Évangile selon Matthieu : 11, 25-30

25 – Alors Jésus dit à part : Je te l’avoue, Père, seigneur du ciel et de la terre, tu as caché cela aux sages et aux prudents et tu l’as dévoilé aux enfants ;
26 – oui, Père, tel a été ton bon plaisir.
27 – Tout m’a été livré par mon père, et personne ne reconnaît le Fils, sinon le Père, ni personne ne reconnaît le Père, sinon le Fils et celui à qui le Fils veut le dévoiler.
28 – Ici, près de moi, vous tous qui êtes fatigués et chargés, moi je vous donnerai du repos ;
29 – prenez mon joug sur vous et apprenez de moi, car je suis doux et humble de cœur, et vous trouverez du repos pour votre vie ;
30 – car mon joug est commode et ma charge légère.

Mon commentaire :
D’après Jésus, le message de Dieu est resté inconnu de ceux qui n’auraient pu le mettre en application car trop timorés pour révolutionner leur pensée. Ce sont ceux qui étaient vierges de toute contrainte intellectuelle qui l’ont reçu car ils pourront le mettre en œuvre. Enfin Jésus rappelle qu’il est la seule voie qui mène à Dieu car ni lui ni Dieu ne peuvent être connus directement des hommes. Il rassure enfin les disciples quant à la difficulté de suivre son exemple et leur promet son aide dans leur cheminement.

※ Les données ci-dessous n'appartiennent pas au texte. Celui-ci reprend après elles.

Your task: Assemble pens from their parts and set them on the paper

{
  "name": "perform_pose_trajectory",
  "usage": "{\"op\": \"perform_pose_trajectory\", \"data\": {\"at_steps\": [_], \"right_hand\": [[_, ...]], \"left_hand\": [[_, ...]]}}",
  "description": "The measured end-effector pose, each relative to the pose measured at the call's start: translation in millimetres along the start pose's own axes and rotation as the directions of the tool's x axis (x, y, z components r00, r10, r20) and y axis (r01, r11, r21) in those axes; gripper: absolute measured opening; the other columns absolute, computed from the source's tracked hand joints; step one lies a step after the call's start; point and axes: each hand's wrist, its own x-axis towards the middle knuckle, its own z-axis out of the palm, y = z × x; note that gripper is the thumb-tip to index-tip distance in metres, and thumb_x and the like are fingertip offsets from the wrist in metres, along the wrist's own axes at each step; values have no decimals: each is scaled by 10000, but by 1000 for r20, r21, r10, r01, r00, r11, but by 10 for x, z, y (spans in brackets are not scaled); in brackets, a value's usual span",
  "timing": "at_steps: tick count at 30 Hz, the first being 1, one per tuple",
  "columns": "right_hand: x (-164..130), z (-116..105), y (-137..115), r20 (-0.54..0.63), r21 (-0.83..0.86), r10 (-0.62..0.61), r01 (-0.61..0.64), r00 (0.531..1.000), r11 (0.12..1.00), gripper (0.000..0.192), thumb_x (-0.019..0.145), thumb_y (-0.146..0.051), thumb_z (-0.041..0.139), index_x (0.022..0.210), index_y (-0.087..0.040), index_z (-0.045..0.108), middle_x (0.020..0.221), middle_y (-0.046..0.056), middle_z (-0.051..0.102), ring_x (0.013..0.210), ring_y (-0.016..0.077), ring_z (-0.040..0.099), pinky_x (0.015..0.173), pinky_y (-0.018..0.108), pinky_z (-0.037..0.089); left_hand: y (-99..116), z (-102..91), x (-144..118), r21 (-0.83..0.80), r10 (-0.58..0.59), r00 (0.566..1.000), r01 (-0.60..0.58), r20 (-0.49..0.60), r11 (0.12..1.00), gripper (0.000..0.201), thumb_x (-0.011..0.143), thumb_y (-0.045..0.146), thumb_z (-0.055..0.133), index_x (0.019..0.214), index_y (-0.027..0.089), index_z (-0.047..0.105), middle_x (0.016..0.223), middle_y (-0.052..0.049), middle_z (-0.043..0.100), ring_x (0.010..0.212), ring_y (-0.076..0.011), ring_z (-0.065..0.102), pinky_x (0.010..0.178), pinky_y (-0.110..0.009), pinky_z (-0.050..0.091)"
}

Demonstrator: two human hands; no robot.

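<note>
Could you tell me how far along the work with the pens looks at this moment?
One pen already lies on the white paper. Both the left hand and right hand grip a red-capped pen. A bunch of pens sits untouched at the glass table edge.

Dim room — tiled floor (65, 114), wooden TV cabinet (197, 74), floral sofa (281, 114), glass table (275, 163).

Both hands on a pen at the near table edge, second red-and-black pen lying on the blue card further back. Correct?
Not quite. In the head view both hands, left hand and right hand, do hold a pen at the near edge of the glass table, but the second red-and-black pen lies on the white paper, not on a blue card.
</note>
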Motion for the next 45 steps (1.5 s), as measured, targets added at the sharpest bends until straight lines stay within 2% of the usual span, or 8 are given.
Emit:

Cela rappelle la façon dont les cathares considéraient que Jésus avait dit aux disciples que, de toutes les épreuves qui les attendaient, il leur supprimerait la quasi totalité et que, pour la dernière (le bûcher), il les aiderait tant qu’elle leur serait supportable.

Voici comment je reçois ces textes.

Guilhem de Carcassonne.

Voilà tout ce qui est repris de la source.